#### PROBLEM TO SOLVE
This exercise needs the complete data reproduced exactly.

#### RAW DATA
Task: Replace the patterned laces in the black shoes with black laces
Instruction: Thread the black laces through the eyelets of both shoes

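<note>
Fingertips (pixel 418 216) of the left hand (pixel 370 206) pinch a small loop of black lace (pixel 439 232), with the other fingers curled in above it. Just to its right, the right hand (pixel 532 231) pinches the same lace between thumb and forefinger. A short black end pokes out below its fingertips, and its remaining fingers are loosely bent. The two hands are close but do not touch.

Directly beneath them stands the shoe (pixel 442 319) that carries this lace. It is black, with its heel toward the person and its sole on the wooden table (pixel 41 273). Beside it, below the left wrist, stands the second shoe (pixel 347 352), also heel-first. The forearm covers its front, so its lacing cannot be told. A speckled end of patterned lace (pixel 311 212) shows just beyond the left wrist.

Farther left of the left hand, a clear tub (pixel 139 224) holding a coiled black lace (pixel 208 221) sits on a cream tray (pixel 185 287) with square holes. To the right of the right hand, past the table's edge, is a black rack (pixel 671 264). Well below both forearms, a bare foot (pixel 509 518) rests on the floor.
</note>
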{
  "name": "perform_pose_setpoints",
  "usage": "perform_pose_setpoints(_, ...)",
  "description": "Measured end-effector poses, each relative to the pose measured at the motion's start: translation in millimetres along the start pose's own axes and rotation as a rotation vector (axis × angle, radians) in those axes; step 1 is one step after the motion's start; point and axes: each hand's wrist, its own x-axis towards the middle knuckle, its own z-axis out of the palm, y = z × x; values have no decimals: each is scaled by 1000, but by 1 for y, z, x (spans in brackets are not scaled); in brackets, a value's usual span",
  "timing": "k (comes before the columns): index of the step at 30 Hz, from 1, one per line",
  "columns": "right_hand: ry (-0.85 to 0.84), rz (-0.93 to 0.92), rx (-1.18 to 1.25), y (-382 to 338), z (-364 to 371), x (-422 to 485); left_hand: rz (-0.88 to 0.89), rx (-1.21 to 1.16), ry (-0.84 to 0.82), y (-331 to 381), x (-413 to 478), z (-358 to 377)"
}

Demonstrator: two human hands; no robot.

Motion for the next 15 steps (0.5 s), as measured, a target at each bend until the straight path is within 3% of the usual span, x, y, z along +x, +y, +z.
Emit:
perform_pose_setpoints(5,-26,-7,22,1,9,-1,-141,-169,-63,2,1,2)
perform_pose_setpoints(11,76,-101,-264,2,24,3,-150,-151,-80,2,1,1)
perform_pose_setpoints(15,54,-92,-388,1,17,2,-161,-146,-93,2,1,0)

#### ANSWER SPACE
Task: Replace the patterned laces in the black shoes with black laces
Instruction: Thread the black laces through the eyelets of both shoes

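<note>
Fingertips (pixel 418 216) of the left hand (pixel 370 206) pinch a small loop of black lace (pixel 439 232), with the other fingers curled in above it. Just to its right, the right hand (pixel 532 231) pinches the same lace between thumb and forefinger. A short black end pokes out below its fingertips, and its remaining fingers are loosely bent. The two hands are close but do not touch.

Directly beneath them stands the shoe (pixel 442 319) that carries this lace. It is black, with its heel toward the person and its sole on the wooden table (pixel 41 273). Beside it, below the left wrist, stands the second shoe (pixel 347 352), also heel-first. The forearm covers its front, so its lacing cannot be told. A speckled end of patterned lace (pixel 311 212) shows just beyond the left wrist.

Farther left of the left hand, a clear tub (pixel 139 224) holding a coiled black lace (pixel 208 221) sits on a cream tray (pixel 185 287) with square holes. To the right of the right hand, past the table's edge, is a black rack (pixel 671 264). Well below both forearms, a bare foot (pixel 509 518) rests on the floor.
</note>
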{
  "name": "perform_pose_setpoints",
  "usage": "perform_pose_setpoints(_, ...)",
  "description": "Measured end-effector poses, each relative to the pose measured at the motion's start: translation in millimetres along the start pose's own axes and rotation as a rotation vector (axis × angle, radians) in those axes; step 1 is one step after the motion's start; point and axes: each hand's wrist, its own x-axis towards the middle knuckle, its own z-axis out of the palm, y = z × x; values have no decimals: each is scaled by 1000, but by 1 for y, z, x (spans in brackets are not scaled); in brackets, a value's usual span",
  "timing": "k (comes before the columns): index of the step at 30 Hz, from 1, one per line",
  "columns": "right_hand: ry (-0.85 to 0.84), rz (-0.93 to 0.92), rx (-1.18 to 1.25), y (-382 to 338), z (-364 to 371), x (-422 to 485); left_hand: rz (-0.88 to 0.89), rx (-1.21 to 1.16), ry (-0.84 to 0.82), y (-331 to 381), x (-413 to 478), z (-358 to 377)"
}

Demonstrator: two human hands; no robot.

Motion for the next 15 steps (0.5 s), as measured, a target at each bend until the straight path is within 3% of the usual span, x, y, z along +x, +y, +z.
Emit:
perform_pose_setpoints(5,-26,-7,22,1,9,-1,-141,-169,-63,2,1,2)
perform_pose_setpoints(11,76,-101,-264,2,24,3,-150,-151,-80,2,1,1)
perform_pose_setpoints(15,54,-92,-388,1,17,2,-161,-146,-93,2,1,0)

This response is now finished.